How to complete this task: For this exercise, restate the data below with no change at all.

*** Extracted data ***

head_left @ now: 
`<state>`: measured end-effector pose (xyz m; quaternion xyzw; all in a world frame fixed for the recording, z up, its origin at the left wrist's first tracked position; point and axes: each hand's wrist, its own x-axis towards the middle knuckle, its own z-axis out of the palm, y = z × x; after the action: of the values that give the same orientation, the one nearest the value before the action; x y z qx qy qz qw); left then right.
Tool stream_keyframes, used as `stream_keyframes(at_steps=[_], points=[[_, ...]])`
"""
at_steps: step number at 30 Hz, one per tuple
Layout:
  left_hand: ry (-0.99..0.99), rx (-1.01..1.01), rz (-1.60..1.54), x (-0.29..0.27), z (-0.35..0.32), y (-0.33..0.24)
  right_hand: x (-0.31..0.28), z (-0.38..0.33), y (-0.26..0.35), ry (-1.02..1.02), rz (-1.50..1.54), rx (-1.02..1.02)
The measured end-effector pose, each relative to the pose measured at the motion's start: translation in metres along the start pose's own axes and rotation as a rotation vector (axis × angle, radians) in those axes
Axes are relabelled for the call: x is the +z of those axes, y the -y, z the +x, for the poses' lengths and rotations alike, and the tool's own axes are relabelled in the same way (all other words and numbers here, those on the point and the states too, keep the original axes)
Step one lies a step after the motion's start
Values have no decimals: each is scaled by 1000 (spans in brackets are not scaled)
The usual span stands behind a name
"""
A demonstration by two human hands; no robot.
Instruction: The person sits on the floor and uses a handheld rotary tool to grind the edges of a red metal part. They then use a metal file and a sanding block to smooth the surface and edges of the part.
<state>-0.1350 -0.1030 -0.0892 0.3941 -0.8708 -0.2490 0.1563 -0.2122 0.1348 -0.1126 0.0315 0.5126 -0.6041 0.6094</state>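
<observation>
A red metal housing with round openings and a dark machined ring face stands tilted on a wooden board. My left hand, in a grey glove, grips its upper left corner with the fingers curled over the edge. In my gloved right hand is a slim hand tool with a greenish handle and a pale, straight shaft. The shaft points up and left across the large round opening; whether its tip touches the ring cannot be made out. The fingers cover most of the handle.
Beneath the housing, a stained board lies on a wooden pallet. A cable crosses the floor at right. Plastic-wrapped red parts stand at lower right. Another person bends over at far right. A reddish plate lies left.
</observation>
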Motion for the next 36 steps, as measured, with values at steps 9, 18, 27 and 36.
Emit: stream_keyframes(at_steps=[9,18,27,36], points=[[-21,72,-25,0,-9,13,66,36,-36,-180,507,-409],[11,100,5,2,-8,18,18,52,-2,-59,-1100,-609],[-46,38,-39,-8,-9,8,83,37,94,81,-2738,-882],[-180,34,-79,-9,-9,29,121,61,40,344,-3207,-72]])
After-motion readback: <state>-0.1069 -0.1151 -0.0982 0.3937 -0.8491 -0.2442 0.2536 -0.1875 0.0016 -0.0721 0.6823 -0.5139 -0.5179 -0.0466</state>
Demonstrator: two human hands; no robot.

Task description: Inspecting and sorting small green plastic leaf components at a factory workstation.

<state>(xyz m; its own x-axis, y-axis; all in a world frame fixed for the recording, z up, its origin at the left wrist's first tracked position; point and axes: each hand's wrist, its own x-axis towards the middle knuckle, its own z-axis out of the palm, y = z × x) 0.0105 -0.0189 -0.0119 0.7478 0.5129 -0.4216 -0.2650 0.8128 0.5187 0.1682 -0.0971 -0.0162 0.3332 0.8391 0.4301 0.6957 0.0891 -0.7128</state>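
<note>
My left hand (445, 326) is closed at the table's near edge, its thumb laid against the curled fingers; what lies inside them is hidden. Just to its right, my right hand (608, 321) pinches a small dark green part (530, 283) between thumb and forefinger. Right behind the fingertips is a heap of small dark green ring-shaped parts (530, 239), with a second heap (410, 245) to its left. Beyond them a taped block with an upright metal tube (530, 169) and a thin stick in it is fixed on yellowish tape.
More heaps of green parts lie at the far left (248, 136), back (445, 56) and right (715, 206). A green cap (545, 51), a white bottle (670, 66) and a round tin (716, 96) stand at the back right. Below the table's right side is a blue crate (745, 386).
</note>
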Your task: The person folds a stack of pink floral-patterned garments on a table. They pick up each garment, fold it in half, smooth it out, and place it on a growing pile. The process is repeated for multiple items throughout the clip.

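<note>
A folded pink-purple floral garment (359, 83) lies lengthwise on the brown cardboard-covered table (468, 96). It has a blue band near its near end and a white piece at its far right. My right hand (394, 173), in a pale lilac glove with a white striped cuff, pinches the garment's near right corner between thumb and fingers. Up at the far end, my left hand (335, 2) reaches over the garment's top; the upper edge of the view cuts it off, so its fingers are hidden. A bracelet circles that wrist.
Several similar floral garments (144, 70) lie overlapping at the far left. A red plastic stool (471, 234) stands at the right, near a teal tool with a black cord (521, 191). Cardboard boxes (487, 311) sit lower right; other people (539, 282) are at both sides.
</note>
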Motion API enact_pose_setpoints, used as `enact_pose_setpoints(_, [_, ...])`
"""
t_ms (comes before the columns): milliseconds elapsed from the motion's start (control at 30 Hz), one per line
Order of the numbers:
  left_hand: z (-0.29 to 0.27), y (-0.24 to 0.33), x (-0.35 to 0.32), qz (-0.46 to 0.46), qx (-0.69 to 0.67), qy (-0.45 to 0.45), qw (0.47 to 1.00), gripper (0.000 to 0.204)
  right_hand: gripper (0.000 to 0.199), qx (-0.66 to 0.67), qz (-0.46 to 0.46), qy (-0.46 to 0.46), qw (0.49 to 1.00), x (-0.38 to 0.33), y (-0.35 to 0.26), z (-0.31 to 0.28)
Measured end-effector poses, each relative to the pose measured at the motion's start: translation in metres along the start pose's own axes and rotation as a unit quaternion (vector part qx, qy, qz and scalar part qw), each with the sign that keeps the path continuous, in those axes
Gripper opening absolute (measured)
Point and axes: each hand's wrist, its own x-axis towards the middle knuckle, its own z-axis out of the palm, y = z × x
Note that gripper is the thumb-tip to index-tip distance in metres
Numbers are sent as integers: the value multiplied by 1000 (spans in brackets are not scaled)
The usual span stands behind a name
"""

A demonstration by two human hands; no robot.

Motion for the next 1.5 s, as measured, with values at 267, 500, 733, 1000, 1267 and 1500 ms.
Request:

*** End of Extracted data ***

Answer:
head_left @ now: 
`<state>`: measured end-effector pose (xyz m; quaternion xyzw; all in a world frame fixed for the recording, z up, its origin at the left wrist's first tracked position; point and axes: each hand's wrist, its own x-axis towards the middle knuckle, its own z-axis out of the palm, y = z × x; after the action: of the values that give the same orientation, the one nearest the value before the action; x y z qx qy qz qw); left then right.
Tool stream_keyframes, used as `stream_keyframes(at_steps=[_], points=[[_, ...]])`
"""
at_steps: step number at 30 Hz, one per tuple
Layout:
  left_hand: ry (-0.99..0.99), rx (-1.01..1.01), rz (-1.60..1.54), x (-0.29..0.27), z (-0.35..0.32), y (-0.33..0.24)
  right_hand: x (-0.31..0.28), z (-0.38..0.33), y (-0.26..0.35), ry (-1.02..1.02), rz (-1.50..1.54), rx (-1.02..1.02)
The measured end-effector pose, each relative to the pose measured at the motion's start: translation in metres along the start pose's own axes and rotation as a rotation vector (axis × angle, radians) in those axes
Axes are relabelled for the call: x is the +z of those axes, y the -y, z the +x, for the poses' lengths and rotations alike, and the tool's own axes are relabelled in the same way (all other words and numbers here, those on the point and the states too, keep the original axes)
Step one lies a step after the motion's start
Values have no decimals: each is scaled by 1000 (spans in brackets are not scaled)
The usual span stands behind a name
"""
A demonstration by two human hands; no robot.
Instruction: The person sits on the floor and uses a handheld rotary tool to grind the edges of a red metal part. They then use a metal file and a sanding block to smooth the surface and edges of the part.
<state>-0.1350 -0.1030 -0.0892 0.3941 -0.8708 -0.2490 0.1563 -0.2122 0.1348 -0.1126 0.0315 0.5126 -0.6041 0.6094</state>
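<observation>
A red metal housing with round openings and a dark machined ring face stands tilted on a wooden board. My left hand, in a grey glove, grips its upper left corner with the fingers curled over the edge. In my gloved right hand is a slim hand tool with a greenish handle and a pale, straight shaft. The shaft points up and left across the large round opening; whether its tip touches the ring cannot be made out. The fingers cover most of the handle.
Beneath the housing, a stained board lies on a wooden pallet. A cable crosses the floor at right. Plastic-wrapped red parts stand at lower right. Another person bends over at far right. A reddish plate lies left.
</observation>
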Motion for the next 36 steps, as measured, with values at steps 9, 18, 27 and 36.
Emit: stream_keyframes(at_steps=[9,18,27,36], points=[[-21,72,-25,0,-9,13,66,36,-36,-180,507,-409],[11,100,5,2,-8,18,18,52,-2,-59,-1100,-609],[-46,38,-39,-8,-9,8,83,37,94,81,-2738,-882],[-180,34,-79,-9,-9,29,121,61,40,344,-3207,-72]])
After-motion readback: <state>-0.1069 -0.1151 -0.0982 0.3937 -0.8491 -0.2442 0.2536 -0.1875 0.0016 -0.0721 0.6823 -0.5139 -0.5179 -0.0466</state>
Demonstrator: two human hands; no robot.

Task description: Inspecting and sorting small green plastic leaf components at a factory workstation.

<state>(xyz m; its own x-axis, y-axis; all in a world frame fixed for the recording, z up, its origin at the left wrist's first tracked position; point and axes: each hand's wrist, its own x-axis towards the middle knuckle, its own z-axis out of the palm, y = z × x) 0.0105 -0.0189 -0.0119 0.7478 0.5129 -0.4216 -0.2650 0.8128 0.5187 0.1682 -0.0971 -0.0162 0.3332 0.8391 0.4301 0.6957 0.0891 -0.7128</state>
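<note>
My left hand (445, 326) is closed at the table's near edge, its thumb laid against the curled fingers; what lies inside them is hidden. Just to its right, my right hand (608, 321) pinches a small dark green part (530, 283) between thumb and forefinger. Right behind the fingertips is a heap of small dark green ring-shaped parts (530, 239), with a second heap (410, 245) to its left. Beyond them a taped block with an upright metal tube (530, 169) and a thin stick in it is fixed on yellowish tape.
More heaps of green parts lie at the far left (248, 136), back (445, 56) and right (715, 206). A green cap (545, 51), a white bottle (670, 66) and a round tin (716, 96) stand at the back right. Below the table's right side is a blue crate (745, 386).
</note>
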Your task: The person folds a stack of pink floral-patterned garments on a table. They pick up each garment, fold it in half, smooth it out, and place it on a growing pile. The process is repeated for multiple items throughout the clip.

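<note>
A folded pink-purple floral garment (359, 83) lies lengthwise on the brown cardboard-covered table (468, 96). It has a blue band near its near end and a white piece at its far right. My right hand (394, 173), in a pale lilac glove with a white striped cuff, pinches the garment's near right corner between thumb and fingers. Up at the far end, my left hand (335, 2) reaches over the garment's top; the upper edge of the view cuts it off, so its fingers are hidden. A bracelet circles that wrist.
Several similar floral garments (144, 70) lie overlapping at the far left. A red plastic stool (471, 234) stands at the right, near a teal tool with a black cord (521, 191). Cardboard boxes (487, 311) sit lower right; other people (539, 282) are at both sides.
</note>
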Motion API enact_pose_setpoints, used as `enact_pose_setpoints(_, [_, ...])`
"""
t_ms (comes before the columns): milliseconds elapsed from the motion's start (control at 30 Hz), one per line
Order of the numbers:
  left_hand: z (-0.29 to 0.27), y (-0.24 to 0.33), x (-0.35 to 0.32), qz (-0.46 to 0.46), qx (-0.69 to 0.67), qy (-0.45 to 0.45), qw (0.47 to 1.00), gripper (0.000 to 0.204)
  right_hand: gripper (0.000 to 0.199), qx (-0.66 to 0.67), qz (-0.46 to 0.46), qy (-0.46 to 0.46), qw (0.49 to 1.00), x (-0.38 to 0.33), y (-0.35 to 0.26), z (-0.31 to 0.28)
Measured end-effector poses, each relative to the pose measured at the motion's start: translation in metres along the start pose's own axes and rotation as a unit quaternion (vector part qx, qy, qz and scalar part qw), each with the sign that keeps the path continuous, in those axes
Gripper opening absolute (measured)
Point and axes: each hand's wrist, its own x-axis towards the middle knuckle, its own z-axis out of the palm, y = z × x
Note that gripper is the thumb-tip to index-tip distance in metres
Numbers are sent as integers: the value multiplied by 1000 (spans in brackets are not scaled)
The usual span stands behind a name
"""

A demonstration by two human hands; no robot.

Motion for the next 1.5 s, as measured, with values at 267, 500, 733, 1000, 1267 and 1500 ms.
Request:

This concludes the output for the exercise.